También me parece compleja la fijación de una norma de esta índole si consideramos que la entrevista videograbada afecta sin lugar a duda el principio de inmediación, fundamental en el actual sistema procesal penal contradictorio. Incluso, bajo la lógica que sustenta tal disposición (revictimización de la víctima adulta) podríamos llegar, en un futuro no muy lejano, a entender que toda victima, de cualquier delito, debe declarar de forma videograbada, sin concurrir al Tribunal ni someterse al examen y contraexamen de los intervinientes. Por último, debemos recordar que el sistema de entrevistas videograbadas es un sistema excepcional del cual aún no se conocen sus resultados prácticos. En atención a todas estas razones, considero que esta propuesta es compleja y no debiera ampliarse el marco de protección pensado para los NNA a personas adultas.

Para finalizar, 2 cosas que me parecen fundamentales de destacar del texto propuesto.

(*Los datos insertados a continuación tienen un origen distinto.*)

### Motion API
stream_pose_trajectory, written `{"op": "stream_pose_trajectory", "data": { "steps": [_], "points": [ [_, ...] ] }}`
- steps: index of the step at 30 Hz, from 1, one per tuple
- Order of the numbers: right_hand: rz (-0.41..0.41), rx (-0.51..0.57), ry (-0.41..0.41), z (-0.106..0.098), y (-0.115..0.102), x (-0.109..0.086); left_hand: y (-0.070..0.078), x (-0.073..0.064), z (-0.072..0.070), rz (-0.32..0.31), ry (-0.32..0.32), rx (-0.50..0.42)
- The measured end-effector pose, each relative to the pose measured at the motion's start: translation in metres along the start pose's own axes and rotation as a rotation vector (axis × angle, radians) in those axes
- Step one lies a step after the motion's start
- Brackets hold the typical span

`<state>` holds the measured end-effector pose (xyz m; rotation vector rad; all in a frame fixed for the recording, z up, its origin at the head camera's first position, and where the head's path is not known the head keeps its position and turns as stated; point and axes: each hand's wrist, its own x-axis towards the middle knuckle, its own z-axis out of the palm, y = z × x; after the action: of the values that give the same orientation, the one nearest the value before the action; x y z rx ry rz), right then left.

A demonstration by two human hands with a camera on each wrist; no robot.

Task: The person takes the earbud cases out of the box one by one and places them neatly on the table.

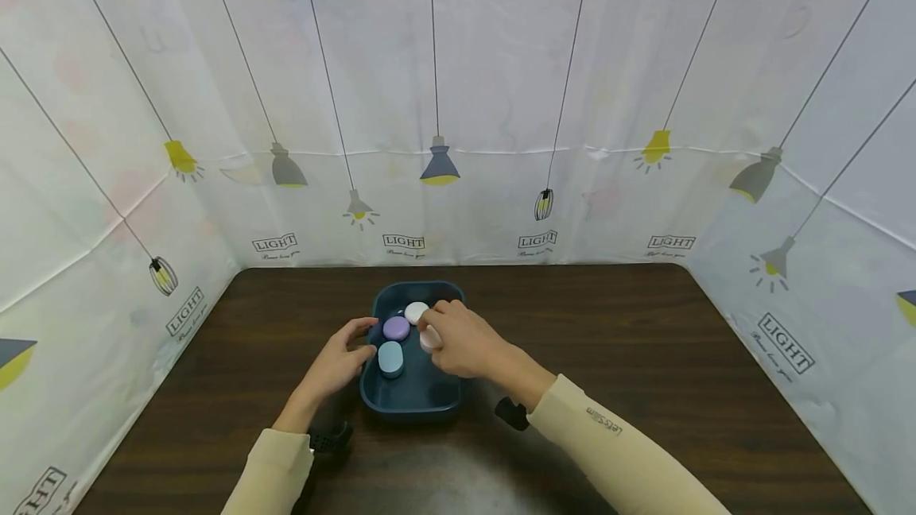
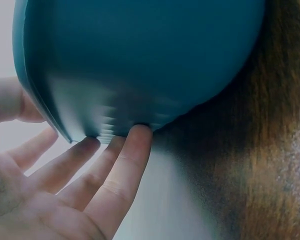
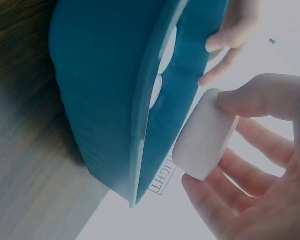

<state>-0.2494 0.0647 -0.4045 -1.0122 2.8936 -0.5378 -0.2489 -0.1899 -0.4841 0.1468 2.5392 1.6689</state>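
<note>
A dark blue basin [image 1: 411, 396] rests on the table, longer front to back than across. My left hand [image 1: 342, 362] holds its left wall, thumb and a finger over the rim, other fingertips [image 2: 140, 137] against the outside. Above the right part of the basin, my right hand [image 1: 461, 340] pinches a white oval block [image 3: 202, 137] between thumb and fingers. Inside the basin lie a light blue oval block [image 1: 390, 358], a purple rounded one [image 1: 396, 328] and another white one [image 1: 417, 312]. My right hand hides part of the basin's right side.
The dark wood table [image 1: 608, 340] extends to both sides. A white curtain [image 1: 494, 102] printed with hanging lamps surrounds its back and sides. A dark wrist device [image 1: 331, 435] sits at my left wrist, another [image 1: 511, 413] at my right.
</note>
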Motion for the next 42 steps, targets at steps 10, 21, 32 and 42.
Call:
{"op": "stream_pose_trajectory", "data": {
  "steps": [10,21,32,42],
  "points": [
    [-0.011,-0.067,0.088,-0.012,0.011,-0.011,-0.002,0.001,0.0,0.006,-0.002,-0.006],
    [0.014,-0.095,0.164,-0.023,0.026,-0.013,-0.003,0.0,0.0,0.0,-0.004,-0.014],
    [0.072,-0.078,0.256,-0.018,0.058,-0.005,-0.003,-0.001,-0.001,0.0,-0.009,-0.019],
    [0.102,-0.041,0.273,-0.008,0.084,0.004,-0.001,-0.001,0.0,-0.012,-0.003,-0.023]
  ]
}}
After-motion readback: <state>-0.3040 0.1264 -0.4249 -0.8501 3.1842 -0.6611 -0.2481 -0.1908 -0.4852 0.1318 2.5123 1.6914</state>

En primer lugar, parece un acierto, considerando la necesidad de poner a la víctima y su integridad en el centro del debate legislativo, la incorporación de normas de protección especiales de la intimidad de aquellas víctimas de delitos sexuales que permitan salvaguardar su identidad y otros datos fundamentales que pudieran conllevar consecuencias dañosas para su integridad psíquica y emocional. Asimismo, parece correcto incorporar por vía legal la obligación de capacitación con perspectiva de género para aquellos jueces y aquellas juezas que actualmente ejercen labor jurisdiccional en el Poder Judicial, como asimismo que los futuros sentenciadores de nuestro país cuentan con el debido estudio de estándares que dejen de lado los estereotipos y la revictimización de las personas agredidas.

En segundo lugar, se extraña la inclusión de mecanismos de reparación a la víctima basados en cuestiones de justicia restaurativa. En la experiencia comparada existen modelos que permiten el trabajo conjunto entre victima y agresor, con la finalidad de poder lograr una reparación adecuada de la afectación en la esfera de la sexualidad, psíquica y emocional, además de que, con ello, la persona que ha cometido la acción delictual comprenda el disvalor de su conducta y considere reevaluar su comportamiento social pernicioso.